Segment Start: INFORMATION

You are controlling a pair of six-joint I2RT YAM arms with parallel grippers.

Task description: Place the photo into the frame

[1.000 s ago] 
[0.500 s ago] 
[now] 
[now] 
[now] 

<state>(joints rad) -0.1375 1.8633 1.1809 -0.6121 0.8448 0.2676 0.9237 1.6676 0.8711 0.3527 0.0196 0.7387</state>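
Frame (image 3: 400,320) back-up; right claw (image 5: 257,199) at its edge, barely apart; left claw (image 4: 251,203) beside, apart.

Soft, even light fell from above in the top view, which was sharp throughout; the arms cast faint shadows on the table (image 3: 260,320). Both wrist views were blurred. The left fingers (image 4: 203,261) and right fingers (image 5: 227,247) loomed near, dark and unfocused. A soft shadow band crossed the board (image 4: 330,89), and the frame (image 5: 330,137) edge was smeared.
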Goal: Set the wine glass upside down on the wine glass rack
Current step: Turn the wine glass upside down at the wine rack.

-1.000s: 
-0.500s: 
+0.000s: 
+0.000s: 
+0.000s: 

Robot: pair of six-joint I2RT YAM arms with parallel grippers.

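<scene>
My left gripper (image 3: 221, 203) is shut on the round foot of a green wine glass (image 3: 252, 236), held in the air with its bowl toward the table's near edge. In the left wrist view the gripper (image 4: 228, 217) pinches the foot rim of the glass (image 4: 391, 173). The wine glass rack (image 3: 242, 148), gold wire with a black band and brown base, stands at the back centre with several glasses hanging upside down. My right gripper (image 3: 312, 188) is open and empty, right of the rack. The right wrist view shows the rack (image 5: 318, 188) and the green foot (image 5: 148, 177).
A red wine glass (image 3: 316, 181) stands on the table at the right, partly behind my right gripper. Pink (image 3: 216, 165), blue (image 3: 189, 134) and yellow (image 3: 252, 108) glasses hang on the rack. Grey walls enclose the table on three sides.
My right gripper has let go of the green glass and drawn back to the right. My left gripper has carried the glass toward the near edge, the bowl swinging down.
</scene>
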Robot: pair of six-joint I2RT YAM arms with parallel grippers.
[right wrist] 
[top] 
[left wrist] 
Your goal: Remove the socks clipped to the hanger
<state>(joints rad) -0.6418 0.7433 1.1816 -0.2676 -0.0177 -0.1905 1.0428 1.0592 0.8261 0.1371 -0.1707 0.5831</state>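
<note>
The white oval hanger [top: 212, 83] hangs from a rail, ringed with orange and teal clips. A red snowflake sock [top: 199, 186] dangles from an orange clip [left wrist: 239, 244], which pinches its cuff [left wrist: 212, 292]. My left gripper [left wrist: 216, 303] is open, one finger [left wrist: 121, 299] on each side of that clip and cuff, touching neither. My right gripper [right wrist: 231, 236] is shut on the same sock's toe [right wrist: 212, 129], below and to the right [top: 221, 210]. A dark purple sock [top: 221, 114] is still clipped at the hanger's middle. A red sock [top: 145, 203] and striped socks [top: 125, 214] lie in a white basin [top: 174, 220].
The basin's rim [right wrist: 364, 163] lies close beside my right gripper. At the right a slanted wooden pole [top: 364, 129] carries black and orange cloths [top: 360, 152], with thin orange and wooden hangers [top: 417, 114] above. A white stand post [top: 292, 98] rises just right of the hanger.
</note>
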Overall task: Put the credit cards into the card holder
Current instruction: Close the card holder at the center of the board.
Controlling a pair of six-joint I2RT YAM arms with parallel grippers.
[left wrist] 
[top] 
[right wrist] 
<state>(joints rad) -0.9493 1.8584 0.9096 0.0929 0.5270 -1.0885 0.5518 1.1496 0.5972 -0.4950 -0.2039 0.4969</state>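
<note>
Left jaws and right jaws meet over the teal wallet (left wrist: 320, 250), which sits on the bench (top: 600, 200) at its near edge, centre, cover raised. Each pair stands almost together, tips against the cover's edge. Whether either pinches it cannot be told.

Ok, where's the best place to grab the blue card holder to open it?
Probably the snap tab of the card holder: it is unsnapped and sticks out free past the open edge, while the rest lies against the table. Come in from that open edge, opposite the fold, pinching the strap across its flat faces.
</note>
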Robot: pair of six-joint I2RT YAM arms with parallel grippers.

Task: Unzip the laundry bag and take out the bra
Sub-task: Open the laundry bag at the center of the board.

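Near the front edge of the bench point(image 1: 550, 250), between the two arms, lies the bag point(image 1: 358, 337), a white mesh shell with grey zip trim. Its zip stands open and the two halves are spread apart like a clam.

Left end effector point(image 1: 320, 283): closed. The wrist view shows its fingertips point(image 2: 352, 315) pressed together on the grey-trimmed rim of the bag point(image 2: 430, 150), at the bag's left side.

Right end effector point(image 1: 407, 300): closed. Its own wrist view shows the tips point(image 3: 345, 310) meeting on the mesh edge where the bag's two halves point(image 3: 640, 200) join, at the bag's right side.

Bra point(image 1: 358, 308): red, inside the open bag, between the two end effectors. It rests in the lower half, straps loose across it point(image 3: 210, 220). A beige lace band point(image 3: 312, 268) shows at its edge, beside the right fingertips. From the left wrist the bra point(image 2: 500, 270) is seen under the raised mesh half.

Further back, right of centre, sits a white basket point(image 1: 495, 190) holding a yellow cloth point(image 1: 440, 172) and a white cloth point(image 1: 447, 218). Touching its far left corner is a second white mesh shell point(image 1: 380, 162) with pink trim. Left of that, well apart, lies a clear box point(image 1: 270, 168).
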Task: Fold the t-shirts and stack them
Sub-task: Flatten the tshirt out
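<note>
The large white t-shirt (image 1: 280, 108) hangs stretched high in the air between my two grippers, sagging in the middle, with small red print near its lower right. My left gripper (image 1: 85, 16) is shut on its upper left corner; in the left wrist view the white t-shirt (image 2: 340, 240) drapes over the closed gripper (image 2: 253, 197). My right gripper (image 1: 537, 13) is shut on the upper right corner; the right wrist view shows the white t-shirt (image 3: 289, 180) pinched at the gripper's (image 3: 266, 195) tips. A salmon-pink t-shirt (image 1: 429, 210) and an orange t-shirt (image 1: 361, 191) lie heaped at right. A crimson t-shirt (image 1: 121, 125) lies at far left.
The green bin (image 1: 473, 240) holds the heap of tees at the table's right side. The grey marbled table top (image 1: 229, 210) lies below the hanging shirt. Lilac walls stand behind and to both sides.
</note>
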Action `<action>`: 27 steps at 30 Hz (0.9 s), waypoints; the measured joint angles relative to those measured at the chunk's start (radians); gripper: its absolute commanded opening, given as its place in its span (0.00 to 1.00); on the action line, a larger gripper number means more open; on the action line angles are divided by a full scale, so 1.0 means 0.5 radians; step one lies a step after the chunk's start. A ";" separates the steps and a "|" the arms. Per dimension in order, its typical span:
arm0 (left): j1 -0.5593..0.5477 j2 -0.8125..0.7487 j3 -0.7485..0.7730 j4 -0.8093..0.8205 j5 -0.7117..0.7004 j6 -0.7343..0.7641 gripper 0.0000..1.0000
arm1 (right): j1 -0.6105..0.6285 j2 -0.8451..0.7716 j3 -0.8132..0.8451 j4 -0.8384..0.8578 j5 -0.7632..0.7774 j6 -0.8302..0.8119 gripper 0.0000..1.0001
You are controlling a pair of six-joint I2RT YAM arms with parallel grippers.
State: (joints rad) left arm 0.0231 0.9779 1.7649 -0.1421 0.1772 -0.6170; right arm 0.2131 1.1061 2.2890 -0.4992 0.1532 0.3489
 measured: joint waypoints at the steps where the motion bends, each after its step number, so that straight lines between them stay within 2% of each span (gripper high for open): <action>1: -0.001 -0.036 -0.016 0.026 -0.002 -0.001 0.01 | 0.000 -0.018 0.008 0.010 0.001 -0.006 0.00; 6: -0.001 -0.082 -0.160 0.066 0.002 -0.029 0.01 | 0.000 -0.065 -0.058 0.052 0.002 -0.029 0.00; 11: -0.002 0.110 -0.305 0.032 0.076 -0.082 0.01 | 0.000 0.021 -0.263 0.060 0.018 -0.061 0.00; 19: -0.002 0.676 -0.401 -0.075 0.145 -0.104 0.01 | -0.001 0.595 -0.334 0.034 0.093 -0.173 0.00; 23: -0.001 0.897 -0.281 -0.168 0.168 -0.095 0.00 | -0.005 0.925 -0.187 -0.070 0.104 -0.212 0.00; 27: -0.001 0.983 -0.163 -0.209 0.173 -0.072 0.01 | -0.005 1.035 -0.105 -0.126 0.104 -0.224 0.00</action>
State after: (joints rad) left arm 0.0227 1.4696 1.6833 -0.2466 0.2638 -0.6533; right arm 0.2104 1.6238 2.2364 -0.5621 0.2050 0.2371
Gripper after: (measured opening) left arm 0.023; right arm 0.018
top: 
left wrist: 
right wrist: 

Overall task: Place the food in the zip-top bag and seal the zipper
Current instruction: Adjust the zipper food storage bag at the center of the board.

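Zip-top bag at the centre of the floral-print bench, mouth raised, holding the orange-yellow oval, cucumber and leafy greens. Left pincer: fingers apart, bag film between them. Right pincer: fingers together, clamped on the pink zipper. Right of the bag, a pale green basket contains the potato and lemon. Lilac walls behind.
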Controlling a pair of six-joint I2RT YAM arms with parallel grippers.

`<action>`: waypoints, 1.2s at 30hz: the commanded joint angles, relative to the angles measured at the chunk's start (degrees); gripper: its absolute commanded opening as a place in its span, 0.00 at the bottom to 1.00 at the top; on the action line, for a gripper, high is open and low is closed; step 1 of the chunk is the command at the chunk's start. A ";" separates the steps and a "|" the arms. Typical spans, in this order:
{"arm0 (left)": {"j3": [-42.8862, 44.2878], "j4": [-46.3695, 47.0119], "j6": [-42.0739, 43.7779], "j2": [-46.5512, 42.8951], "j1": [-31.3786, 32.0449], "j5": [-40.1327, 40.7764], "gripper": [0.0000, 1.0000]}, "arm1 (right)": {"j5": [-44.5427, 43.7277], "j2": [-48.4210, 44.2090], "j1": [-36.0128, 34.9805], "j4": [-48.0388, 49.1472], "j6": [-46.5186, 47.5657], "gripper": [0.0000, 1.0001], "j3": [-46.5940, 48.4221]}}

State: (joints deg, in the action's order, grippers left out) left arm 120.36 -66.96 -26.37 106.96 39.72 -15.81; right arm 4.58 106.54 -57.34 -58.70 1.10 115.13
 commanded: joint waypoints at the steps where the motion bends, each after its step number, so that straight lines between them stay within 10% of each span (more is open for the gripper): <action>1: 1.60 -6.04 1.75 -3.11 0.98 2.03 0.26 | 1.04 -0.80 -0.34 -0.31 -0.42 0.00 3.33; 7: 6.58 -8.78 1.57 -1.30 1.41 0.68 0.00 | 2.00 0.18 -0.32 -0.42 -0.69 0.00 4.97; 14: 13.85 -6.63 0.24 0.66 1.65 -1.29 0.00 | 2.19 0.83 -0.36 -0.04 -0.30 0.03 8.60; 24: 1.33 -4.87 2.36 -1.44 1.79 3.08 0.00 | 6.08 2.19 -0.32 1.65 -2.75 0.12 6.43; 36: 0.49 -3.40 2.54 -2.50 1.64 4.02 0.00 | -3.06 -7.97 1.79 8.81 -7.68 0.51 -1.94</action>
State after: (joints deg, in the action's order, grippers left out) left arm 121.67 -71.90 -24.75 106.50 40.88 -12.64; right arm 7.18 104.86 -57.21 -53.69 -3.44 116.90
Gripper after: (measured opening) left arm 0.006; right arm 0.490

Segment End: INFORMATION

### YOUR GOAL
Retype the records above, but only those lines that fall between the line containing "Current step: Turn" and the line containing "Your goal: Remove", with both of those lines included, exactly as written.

### ANSWER BOX
Current step: Turn the wine glass upside down at the wine rack.

-1.000s: 
-0.500s: 
+0.000s: 
+0.000s: 
+0.000s: 

Robot: pair of six-joint I2RT YAM arms with parallel grippers.

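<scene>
My left gripper (image 3: 221, 203) is shut on the round foot of a green wine glass (image 3: 252, 236), held in the air with its bowl toward the table's near edge. In the left wrist view the gripper (image 4: 228, 217) pinches the foot rim of the glass (image 4: 391, 173). The wine glass rack (image 3: 242, 148), gold wire with a black band and brown base, stands at the back centre with several glasses hanging upside down. My right gripper (image 3: 312, 188) is open and empty, right of the rack. The right wrist view shows the rack (image 5: 318, 188) and the green foot (image 5: 148, 177).
A red wine glass (image 3: 316, 181) stands on the table at the right, partly behind my right gripper. Pink (image 3: 216, 165), blue (image 3: 189, 134) and yellow (image 3: 252, 108) glasses hang on the rack. Grey walls enclose the table on three sides.
My right gripper has let go of the green glass and drawn back to the right. My left gripper has carried the glass toward the near edge, the bowl swinging down.
</scene>
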Robot: pair of six-joint I2RT YAM arms with parallel grippers.
[right wrist] 
[top] 
[left wrist] 
Your goal: Remove the socks clipped to the hanger

This completes the response.